During World War II (1939–1945), the War Relocation Authority administered loyalty questionnaires to interned Japanese Americans, citizens as well as noncitizens. One of the questions asked respondents whether they would swear loyalty to the United States and renounce allegiance to the Japanese emperor or any other foreign power. Those who responded "no," or who qualified their answers—out of suspicion that the question was intended to trick them into admitting allegiance to Japan, or as an expression of bitterness about their confinement—were classified as "disloyal" and subsequently segregated from the 65,000 internees who had responded in the affirmative.

The red scares following World War I (1914–1918) and World War II fueled fears of plots against the U.S. government. Anticommunist panic surged after World War II as the Cold War developed. In 1947, President Harry Truman's Executive Order 9835 created a loyalty-security program that subjected federal employees and job applicants to loyalty and security checks and allowed the firing of employees found to be members of, or sympathetic to, the Communist Party or other groups characterized as subversive. In the 1930s and 1940s, some states, including New York and California, enacted legislation requiring educators to swear allegiance to the state and the nation, and to uphold their constitutions. In the late 1950s, two out of three states compelled loyalty oaths, with some schools and universities augmenting the loyalty requirement, essentially for the purpose of purging communists. For example, in 1949 the Regents of the University of California required all faculty and staff to swear that they were not members of the Communist Party or otherwise aligned with allegedly subversive organizations. The Board of Regents fired thirty-one professors who refused to take the anticommunist oath on the grounds that it violated principles of political and academic freedom.

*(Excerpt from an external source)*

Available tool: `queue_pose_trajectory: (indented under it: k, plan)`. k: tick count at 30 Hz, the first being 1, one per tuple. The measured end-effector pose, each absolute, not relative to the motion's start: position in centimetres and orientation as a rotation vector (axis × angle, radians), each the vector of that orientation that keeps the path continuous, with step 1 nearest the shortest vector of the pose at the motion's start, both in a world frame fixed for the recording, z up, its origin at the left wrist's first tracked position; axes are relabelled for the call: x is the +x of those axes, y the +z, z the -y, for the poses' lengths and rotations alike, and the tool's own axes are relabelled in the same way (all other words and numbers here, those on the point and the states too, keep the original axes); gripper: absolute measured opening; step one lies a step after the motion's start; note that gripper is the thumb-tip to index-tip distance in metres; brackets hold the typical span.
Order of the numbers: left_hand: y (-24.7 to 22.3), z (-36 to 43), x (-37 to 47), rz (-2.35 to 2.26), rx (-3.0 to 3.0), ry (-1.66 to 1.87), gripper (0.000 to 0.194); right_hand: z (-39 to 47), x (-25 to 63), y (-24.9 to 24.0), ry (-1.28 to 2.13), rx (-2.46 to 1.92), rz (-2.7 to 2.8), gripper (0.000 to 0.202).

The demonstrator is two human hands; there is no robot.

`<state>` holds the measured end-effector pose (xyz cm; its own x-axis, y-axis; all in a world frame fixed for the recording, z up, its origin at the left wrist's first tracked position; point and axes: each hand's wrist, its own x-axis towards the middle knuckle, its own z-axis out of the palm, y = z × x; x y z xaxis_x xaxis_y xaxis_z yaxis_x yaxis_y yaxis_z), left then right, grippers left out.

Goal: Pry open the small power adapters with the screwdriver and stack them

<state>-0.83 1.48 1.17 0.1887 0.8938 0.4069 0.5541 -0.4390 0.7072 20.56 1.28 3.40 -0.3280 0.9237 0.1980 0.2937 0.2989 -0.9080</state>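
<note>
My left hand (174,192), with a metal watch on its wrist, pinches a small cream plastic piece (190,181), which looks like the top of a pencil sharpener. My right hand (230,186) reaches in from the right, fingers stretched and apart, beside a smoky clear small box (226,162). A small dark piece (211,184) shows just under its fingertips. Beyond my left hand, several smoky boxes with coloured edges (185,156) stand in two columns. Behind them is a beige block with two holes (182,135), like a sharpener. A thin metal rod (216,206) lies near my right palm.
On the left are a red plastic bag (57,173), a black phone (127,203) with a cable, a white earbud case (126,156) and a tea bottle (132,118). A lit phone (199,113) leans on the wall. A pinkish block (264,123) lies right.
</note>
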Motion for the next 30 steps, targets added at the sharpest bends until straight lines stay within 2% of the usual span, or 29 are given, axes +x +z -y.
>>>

Laws requiring loyalty oaths did not necessarily entail investigations into the actual beliefs, political associations, and fidelities of oath-takers. Although controversial, into the twenty-first century governments and educational institutions have asked employees to take such oaths. Critics have asserted that loyalty oaths were by themselves ineffective measures of a person's allegiances; that they were so vague as to be subject to broad and possibly capricious interpretations; or that they resulted from the political opportunism of legislators, and from governments' attempts to suppress dissent.

BIBLIOGRAPHY

Daniels, Roger. Prisoners without Trial: Japanese Americans in World War II. New York: Hill and Wang, 1993.

Heale, M. J. American Anti-Communism: Combating the Enemy Within, 1830–1970. Baltimore: Johns Hopkins University Press, 1990.

Hyman, Harold M. To Try Men's Souls: Loyalty Tests in American History. Berkeley: University of California Press, 1959.

Schrecker, Ellen W. No Ivory Tower: McCarthyism and the Universities. New York: Oxford University Press, 1986.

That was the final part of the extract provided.